Iran's Green Revolution Could Change the World
Should the Green Revolution succeed in toppling the regime, it will be the greatest event since the collapse of the Soviet Union. It will prove to be a more decisive event than even the invasion of Iraq and will rival the attacks of September 11, 2001, in influencing the course of history. The stakes could not be higher. The regime could fall, resulting in the greatest victory in the war on terror to date, or the regime will survive, leaving behind tens of thousands of bloodied bodies, a discouraged population unlikely to take such risks again and bitter at the lack of support from the United States, potentially losing the West one of its best allies.

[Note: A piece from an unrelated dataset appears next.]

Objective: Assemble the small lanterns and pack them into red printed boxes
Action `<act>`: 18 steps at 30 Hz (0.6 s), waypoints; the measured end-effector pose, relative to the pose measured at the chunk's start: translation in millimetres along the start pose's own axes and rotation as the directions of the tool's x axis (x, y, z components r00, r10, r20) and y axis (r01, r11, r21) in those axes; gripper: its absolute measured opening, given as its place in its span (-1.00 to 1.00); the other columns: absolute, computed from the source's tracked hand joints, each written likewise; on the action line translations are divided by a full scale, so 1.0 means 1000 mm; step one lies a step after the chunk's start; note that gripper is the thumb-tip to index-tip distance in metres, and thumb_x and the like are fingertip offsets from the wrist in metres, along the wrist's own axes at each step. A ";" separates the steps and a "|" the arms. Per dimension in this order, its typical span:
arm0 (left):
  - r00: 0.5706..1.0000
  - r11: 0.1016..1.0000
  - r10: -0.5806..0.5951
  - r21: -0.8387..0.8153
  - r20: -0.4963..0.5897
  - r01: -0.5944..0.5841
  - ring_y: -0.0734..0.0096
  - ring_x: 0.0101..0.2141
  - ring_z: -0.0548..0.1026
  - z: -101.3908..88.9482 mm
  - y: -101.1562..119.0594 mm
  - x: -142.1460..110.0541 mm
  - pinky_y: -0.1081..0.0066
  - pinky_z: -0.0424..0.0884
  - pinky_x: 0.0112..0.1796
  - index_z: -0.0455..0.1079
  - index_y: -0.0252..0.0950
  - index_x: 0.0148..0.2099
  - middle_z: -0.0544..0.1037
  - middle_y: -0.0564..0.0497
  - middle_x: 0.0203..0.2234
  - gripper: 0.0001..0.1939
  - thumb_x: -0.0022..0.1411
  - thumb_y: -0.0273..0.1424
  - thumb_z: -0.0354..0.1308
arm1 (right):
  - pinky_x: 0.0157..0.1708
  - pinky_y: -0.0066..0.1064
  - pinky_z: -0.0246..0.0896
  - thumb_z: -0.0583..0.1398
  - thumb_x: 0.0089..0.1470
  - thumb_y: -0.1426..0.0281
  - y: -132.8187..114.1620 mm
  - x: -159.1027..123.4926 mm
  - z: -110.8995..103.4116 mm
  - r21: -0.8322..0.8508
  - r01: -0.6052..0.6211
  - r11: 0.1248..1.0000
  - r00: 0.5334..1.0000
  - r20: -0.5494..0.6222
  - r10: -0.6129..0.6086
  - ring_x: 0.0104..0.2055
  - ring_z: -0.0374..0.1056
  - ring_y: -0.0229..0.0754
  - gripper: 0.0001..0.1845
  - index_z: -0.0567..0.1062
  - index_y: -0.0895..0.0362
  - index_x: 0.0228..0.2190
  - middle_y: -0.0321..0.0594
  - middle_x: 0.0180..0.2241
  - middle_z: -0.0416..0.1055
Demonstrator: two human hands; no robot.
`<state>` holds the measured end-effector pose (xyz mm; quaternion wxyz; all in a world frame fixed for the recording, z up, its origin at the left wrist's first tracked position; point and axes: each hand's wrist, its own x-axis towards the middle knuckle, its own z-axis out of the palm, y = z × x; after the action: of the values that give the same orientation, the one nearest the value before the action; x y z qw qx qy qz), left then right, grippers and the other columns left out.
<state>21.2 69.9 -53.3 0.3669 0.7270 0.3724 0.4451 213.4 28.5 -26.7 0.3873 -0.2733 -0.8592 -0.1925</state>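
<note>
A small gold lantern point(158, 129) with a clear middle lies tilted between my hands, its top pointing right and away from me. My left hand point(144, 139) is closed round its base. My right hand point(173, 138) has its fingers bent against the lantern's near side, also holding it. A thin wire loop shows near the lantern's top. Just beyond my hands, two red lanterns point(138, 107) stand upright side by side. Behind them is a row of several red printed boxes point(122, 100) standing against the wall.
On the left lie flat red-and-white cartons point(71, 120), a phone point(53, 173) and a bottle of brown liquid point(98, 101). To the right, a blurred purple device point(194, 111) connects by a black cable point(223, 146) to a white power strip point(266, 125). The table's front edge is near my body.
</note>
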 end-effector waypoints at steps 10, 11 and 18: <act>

The regime will emerge stronger than before, far more emboldened, and far more vicious and radical -- a development that could prove fatal to efforts to prevent a regional war from erupting.

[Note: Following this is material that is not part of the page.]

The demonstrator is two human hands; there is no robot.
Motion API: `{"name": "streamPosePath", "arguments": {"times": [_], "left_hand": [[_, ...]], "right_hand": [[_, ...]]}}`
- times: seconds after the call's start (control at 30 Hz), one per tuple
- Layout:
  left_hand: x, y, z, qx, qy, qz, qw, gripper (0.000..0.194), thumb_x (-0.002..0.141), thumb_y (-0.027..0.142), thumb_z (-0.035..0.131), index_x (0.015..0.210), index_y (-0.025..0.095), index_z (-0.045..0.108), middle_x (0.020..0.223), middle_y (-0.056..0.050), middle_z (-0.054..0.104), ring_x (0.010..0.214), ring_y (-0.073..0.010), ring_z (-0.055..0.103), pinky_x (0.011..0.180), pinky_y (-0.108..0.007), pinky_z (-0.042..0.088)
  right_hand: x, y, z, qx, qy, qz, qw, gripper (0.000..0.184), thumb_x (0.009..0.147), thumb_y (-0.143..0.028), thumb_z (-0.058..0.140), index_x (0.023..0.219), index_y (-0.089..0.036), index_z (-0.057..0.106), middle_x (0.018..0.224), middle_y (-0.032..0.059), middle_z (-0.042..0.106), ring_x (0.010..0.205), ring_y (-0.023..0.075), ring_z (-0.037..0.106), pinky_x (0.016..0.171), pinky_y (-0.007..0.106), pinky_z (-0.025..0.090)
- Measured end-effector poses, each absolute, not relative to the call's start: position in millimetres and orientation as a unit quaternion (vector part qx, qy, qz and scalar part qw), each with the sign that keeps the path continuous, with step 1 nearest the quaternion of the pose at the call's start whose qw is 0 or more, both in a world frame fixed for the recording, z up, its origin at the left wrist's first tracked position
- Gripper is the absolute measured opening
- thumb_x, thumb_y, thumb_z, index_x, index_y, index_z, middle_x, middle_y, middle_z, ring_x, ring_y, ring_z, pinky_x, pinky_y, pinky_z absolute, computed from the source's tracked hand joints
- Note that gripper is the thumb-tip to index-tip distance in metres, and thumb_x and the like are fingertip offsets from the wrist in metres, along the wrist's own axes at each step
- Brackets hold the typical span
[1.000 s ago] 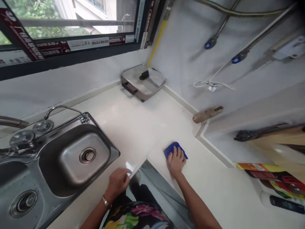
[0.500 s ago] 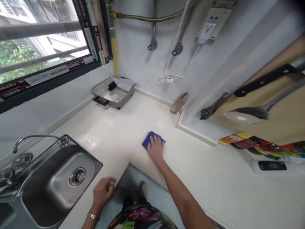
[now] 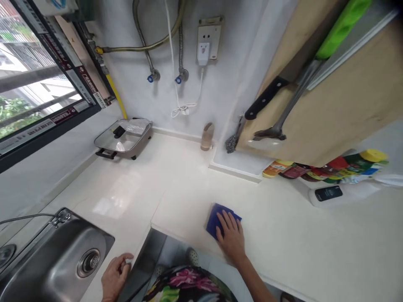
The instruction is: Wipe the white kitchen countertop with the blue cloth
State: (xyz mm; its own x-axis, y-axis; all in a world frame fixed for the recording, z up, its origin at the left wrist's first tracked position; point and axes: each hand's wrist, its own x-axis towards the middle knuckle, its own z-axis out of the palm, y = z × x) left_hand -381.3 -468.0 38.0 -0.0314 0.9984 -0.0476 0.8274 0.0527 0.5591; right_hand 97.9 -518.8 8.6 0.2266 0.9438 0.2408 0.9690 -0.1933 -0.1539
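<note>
My right hand [image 3: 232, 239] holds a folded blue cloth [image 3: 217, 220] down against the white countertop [image 3: 277, 235]. Its fingers lie spread over the cloth, which sticks out at the far and left sides. My left hand [image 3: 116, 273] rests by the counter's front edge, just right of the steel sink [image 3: 47, 260]. It is loosely curled, with index finger and thumb apart and nothing visible between them; its other fingers are mostly hidden.
An electric pan with a glass lid [image 3: 122, 136] stands in the back corner. Against the wall are a brownish container [image 3: 207, 136] and a plugged socket [image 3: 209, 40]. At right hang a knife [image 3: 266, 98] and a cutting board [image 3: 333, 105]; below are bottles and a white bottle [image 3: 324, 195].
My right hand has slid the blue cloth nearer to me and to the right along the counter. The view has turned right; my left hand stays near the sink-side edge.
</note>
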Motion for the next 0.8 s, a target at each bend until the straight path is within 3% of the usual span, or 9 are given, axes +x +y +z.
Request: {"name": "streamPosePath", "arguments": {"times": [0.1, 0.23, 0.33, 0.43, 0.6, 0.8], "left_hand": [[-372, -467, 45, 0.604, 0.727, 0.213, 0.247, 0.034, 0.066, 0.05, 0.053, 0.079, 0.027, 0.075, 0.073, -0.001, 0.07, 0.074, -0.0235, 0.065, 0.071, -0.033, 0.05], [-332, -461, 64, 0.508, 0.714, 0.35, 0.332, 0.036, 0.068, 0.053, 0.056, 0.078, 0.022, 0.07, 0.085, -0.004, 0.073, 0.088, -0.0262, 0.064, 0.074, -0.034, 0.051], [-283, -444, 88, 0.413, 0.659, 0.49, 0.394, 0.031, 0.073, 0.046, 0.055, 0.086, 0.02, 0.063, 0.058, 0.004, 0.046, 0.057, -0.0141, 0.046, 0.057, -0.028, 0.04], [-232, -417, 118, 0.379, 0.532, 0.567, 0.502, 0.023, 0.076, 0.034, 0.052, 0.093, 0.02, 0.058, 0.058, 0.008, 0.024, 0.052, -0.0104, 0.031, 0.053, -0.025, 0.033], [-170, -377, 165, 0.394, 0.397, 0.55, 0.621, 0.023, 0.074, 0.023, 0.044, 0.095, 0.02, 0.052, 0.063, 0.006, 0.021, 0.055, -0.0115, 0.028, 0.055, -0.027, 0.03], [-122, -354, 194, 0.335, 0.291, 0.505, 0.741, 0.028, 0.061, 0.021, 0.055, 0.089, 0.018, 0.056, 0.061, 0.007, 0.025, 0.057, -0.0103, 0.027, 0.058, -0.028, 0.025]], "right_hand": [[130, -538, 4, -0.798, -0.579, -0.065, 0.155, 0.054, 0.099, -0.039, 0.035, 0.15, -0.025, 0.042, 0.158, 0.0041, 0.041, 0.145, 0.0263, 0.033, 0.12, 0.05, 0.022], [152, -542, 2, -0.82, -0.536, -0.074, 0.185, 0.055, 0.098, -0.042, 0.033, 0.147, -0.022, 0.047, 0.153, 0.0082, 0.047, 0.142, 0.0289, 0.037, 0.117, 0.053, 0.024], [152, -538, 4, -0.826, -0.517, -0.077, 0.21, 0.056, 0.097, -0.042, 0.033, 0.147, -0.021, 0.048, 0.152, 0.01, 0.048, 0.141, 0.0308, 0.038, 0.117, 0.055, 0.023], [148, -537, 3, -0.825, -0.51, -0.081, 0.23, 0.057, 0.097, -0.043, 0.034, 0.147, -0.02, 0.047, 0.153, 0.0107, 0.047, 0.141, 0.0309, 0.038, 0.117, 0.055, 0.022], [145, -537, -3, -0.824, -0.509, -0.087, 0.232, 0.057, 0.096, -0.042, 0.035, 0.148, -0.021, 0.046, 0.153, 0.011, 0.047, 0.141, 0.0313, 0.038, 0.117, 0.055, 0.022], [148, -533, -8, -0.821, -0.516, -0.124, 0.211, 0.053, 0.097, -0.042, 0.037, 0.143, -0.021, 0.052, 0.148, 0.011, 0.052, 0.136, 0.0306, 0.044, 0.114, 0.054, 0.026]]}}
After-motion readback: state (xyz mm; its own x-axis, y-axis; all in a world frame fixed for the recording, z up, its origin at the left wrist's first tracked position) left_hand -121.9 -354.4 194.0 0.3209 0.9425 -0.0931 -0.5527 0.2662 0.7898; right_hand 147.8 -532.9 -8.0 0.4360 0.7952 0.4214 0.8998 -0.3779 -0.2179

The conflict between the Iranian regime and the civilized world has reached across continents, influencing almost every sphere of conflict. The most immediate effects would be seen in the Middle East. The world's largest state sponsor of terrorism, the primary lifeline of Hamas, Hezbollah, and other groups, and a secret but critical supporter of al-Qaeda will be eliminated, forcing them into a desperate search for funding, training, arms, ideological support, and guidance to keep them afloat. Hamas will suffer a mighty blow, setting them on a downhill track they probably won't be able to reverse. Hezbollah will have to rely upon the Syrian government for survival, which will be facing its greatest instability since the 1980s as the people become inspired by the success in Iran and the regime loses its most critical ally. The Syrian regime either will have to dramatically liberalize and try to win over the West or will fall. So goes the Iranian regime, so will go the Syrian regime.
The Lebanese, already buoyed by their electoral victory over Hezbollah, will finally see the light at the end of the tunnel. Iraq will increasingly stabilize without Iranian interference, allowing for a safe withdrawal of U.S. forces. The political and ideological contest between the more secular and more Sharia-inclined Shiites will move decisively in the favor of the former, and that will ease the fears of the Sunnis, who understandably fear persecution by Shiite political forces they equate with the Iranian regime.
The new democratic Iran will have to work hard to resuscitate the collapsed economy. The first step they will take will be to sell oil, and lots of it, bringing down its price and reducing U.S. dependency upon the Gulf countries for energy. The Saudis and the other countries on the Arabian Peninsula can finally be held accountable.
In Latin America, Chavez' potential nuclear partner-in-crime will no longer be around. Any covert activity by the Iranians to help Chavez shore up his security against similar unrest will end. He may not fall, but he'll surely have reason to be worried. North Korea will immediately lose its most important customer, potentially along with Syria and other Iranian allies who decide to change course. Finally, North Korea will be feeling the economic pressure we've long sought.